Mathilde explique que ce cercle vicieux s’accentue à cause de la médiatisation inégale. Les crises visibles et considérées comme urgentes et ponctuelles, comme celles en Ukraine ou à Gaza, attirent rapidement l’attention et les financements, tandis que les crises prolongées, difficiles d’accès et moins médiatisées, reçoivent moins de soutien. Elle prend l’exemple d’une expérience récente, liée à une crise à la frontière du Soudan où, des bailleurs ont rapidement débloqué des fonds d’urgence pour répondre à une épidémie de choléra. Cependant, et comme elle le souligne, ce type de mobilisation rapide reste l’exception. Le sous-financement n’est pas lié à l’importance des besoins mais à la combinaison du manque d’accès aux zones touchées, de la difficulté pour les acteurs humanitaires de s’y établir et de la visibilité médiatique limitée, qui décourage les bailleurs institutionnels de mobiliser leurs enveloppes financières dans ces contextes instables où les effets positifs des programmes se font attendre.

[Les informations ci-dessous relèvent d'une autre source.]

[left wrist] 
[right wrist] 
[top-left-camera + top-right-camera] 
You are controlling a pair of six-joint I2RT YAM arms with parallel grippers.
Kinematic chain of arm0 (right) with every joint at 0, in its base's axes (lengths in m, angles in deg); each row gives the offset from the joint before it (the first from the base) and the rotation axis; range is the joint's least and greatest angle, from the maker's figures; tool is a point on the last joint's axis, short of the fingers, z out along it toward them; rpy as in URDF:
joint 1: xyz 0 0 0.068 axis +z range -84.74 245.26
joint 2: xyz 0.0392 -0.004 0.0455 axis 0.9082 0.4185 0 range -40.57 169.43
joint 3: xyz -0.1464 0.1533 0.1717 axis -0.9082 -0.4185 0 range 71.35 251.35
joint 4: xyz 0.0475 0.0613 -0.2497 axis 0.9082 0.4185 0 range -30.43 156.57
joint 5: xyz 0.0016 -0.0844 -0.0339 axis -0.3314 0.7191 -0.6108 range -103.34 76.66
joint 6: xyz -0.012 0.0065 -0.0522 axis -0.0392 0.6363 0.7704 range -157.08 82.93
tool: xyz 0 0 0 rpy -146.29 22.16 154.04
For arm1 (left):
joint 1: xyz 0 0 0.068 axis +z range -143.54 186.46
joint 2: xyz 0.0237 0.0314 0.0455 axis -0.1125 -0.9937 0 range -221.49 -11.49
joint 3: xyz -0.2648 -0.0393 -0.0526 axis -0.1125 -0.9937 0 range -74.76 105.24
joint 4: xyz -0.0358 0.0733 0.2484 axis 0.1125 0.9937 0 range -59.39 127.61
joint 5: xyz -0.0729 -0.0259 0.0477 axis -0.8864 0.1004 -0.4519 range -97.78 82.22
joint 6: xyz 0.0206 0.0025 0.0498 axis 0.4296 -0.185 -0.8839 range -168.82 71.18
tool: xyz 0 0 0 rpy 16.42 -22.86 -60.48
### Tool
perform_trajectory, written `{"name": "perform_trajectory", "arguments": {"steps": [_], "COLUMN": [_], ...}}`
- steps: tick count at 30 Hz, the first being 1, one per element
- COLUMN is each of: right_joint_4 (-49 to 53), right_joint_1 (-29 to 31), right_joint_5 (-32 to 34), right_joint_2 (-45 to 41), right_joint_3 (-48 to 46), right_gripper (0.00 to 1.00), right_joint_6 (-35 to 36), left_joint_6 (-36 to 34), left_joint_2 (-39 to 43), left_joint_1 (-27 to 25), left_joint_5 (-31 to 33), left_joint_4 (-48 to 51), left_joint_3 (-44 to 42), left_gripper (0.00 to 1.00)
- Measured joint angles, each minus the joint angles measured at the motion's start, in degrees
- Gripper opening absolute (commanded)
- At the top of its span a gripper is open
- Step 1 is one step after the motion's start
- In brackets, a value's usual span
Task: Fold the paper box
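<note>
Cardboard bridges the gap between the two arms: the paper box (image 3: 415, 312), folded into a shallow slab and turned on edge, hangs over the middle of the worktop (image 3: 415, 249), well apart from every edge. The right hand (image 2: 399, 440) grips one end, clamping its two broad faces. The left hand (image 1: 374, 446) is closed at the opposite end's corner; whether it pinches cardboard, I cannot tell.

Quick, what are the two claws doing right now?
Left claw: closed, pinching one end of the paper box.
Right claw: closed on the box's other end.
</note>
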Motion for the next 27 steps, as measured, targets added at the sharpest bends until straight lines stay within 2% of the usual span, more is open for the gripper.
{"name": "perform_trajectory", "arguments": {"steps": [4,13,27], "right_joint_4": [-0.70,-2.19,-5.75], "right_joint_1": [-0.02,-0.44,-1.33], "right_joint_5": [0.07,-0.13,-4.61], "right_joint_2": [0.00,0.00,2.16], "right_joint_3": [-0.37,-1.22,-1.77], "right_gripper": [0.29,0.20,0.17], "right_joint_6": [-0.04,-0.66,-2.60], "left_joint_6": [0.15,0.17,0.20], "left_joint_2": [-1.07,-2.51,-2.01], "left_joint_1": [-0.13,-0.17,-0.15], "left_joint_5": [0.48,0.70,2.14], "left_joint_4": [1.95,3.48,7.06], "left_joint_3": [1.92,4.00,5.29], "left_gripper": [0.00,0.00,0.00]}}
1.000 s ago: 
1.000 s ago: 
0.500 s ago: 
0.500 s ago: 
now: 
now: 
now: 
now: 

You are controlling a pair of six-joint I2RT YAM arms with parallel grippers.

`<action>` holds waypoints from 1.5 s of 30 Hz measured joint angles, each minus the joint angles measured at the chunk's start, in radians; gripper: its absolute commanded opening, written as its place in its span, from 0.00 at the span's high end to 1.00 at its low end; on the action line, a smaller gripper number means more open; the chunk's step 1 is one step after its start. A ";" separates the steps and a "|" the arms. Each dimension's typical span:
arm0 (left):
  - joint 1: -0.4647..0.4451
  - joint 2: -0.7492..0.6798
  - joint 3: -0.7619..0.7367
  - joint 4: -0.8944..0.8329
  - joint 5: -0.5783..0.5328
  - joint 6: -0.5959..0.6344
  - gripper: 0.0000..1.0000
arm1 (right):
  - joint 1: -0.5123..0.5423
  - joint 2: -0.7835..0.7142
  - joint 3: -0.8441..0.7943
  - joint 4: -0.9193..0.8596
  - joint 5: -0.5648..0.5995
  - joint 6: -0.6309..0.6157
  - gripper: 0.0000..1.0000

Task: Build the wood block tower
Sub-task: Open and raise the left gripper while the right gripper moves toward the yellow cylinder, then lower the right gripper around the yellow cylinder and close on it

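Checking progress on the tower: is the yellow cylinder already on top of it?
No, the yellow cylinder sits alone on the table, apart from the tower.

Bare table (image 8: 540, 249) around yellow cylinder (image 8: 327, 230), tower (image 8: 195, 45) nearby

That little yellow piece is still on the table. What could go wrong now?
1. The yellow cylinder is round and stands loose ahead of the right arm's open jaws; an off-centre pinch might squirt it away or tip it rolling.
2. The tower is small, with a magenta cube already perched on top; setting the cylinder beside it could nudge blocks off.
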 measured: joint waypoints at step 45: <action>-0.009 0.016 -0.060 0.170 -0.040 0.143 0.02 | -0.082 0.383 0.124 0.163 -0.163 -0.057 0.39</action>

Repenser l’action humanitaire

Comme Mathilde le souligne, les bailleurs et les ONG sont contraints de prioriser leurs interventions dans un contexte de ressources limitées, avec une attention accrue portée aux besoins les plus critiques. Elle rappelle toutefois que, face à ces défis, des évolutions sont déjà en cours menant à une transformation des modes d’action humanitaires, avec davantage de coordination afin d’optimiser les coûts. Le renforcement des partenariats avec les acteurs locaux, via des projets menés en consortium, est devenu un élément central. Ces organisations, déjà présentes sur le terrain, permettent de maintenir une réponse plus durable et adaptée aux réalités des communautés. Travailler conjointement permet également d’éviter les doublons dans les réponses apportées et d’optimiser les ressources mobilisées. Mathilde précise que cette approche est devenue, pour de nombreux bailleurs, un critère essentiel pour l’attribution de financements.

Mais au-delà des aspects opérationnels, elle insiste sur un levier essentiel, le plaidoyer. Mieux documenter les besoins, donner la parole aux populations concernées et humaniser la crise sont, selon elle, indispensables pour attirer l’attention des médias, des décideurs et des bailleurs. Rendre visible les réalités quotidiennes de ces crises est une condition essentielle pour mobiliser davantage de soutien et éviter qu’elles ne restent durablement dans l’ombre.

Les crises oubliées révèlent un défi majeur pour l’action humanitaire, cela oblige à répondre à des besoins persistants tout en agissant dans un contexte de financement limité et d’accès restreint. Comme le souligne Mathilde, il est essentiel de mettre en lumière l’écart entre les besoins humanitaires et les ressources disponibles afin d’orienter efficacement les interventions. La coordination entre acteurs, le renforcement des capacités locales et un plaidoyer mieux ciblé apparaissent comme des leviers incontournables pour assurer des réponses durables et adaptées. Rendre visibles ces crises, documenter leurs impacts concrets et humaniser le discours permettent non seulement de mobiliser davantage de soutien mais aussi, de renforcer la stratégie et l’efficacité de l’action humanitaire.